------ Raw data ------

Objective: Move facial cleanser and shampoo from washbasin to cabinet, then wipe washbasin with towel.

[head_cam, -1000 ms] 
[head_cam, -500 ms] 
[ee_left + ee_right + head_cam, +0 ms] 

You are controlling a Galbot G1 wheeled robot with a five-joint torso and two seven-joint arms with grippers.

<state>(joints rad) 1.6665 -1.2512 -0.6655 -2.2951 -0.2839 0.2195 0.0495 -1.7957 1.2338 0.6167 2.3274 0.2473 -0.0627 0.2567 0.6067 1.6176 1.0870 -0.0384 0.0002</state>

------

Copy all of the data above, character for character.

Objective: Move facial cleanser and shampoo from washbasin to cabinet, then wipe washbasin with towel.

[head_cam, -1000 ms] 
[head_cam, -500 ms] 
[ee_left + ee_right + head_cam, +0 ms] 

You are controlling a Galbot G1 wheeled robot with a five-joint torso and two seven-joint arms with grippers.

<state>(joints rad) 1.6665 -1.2512 -0.6655 -2.2951 -0.2839 0.2195 0.0495 -1.7957 1.2338 0.6167 2.3274 0.2473 -0.0627 0.2567 0.6067 1.6176 1.0870 -0.0384 0.0002</state>

There is no more output to give.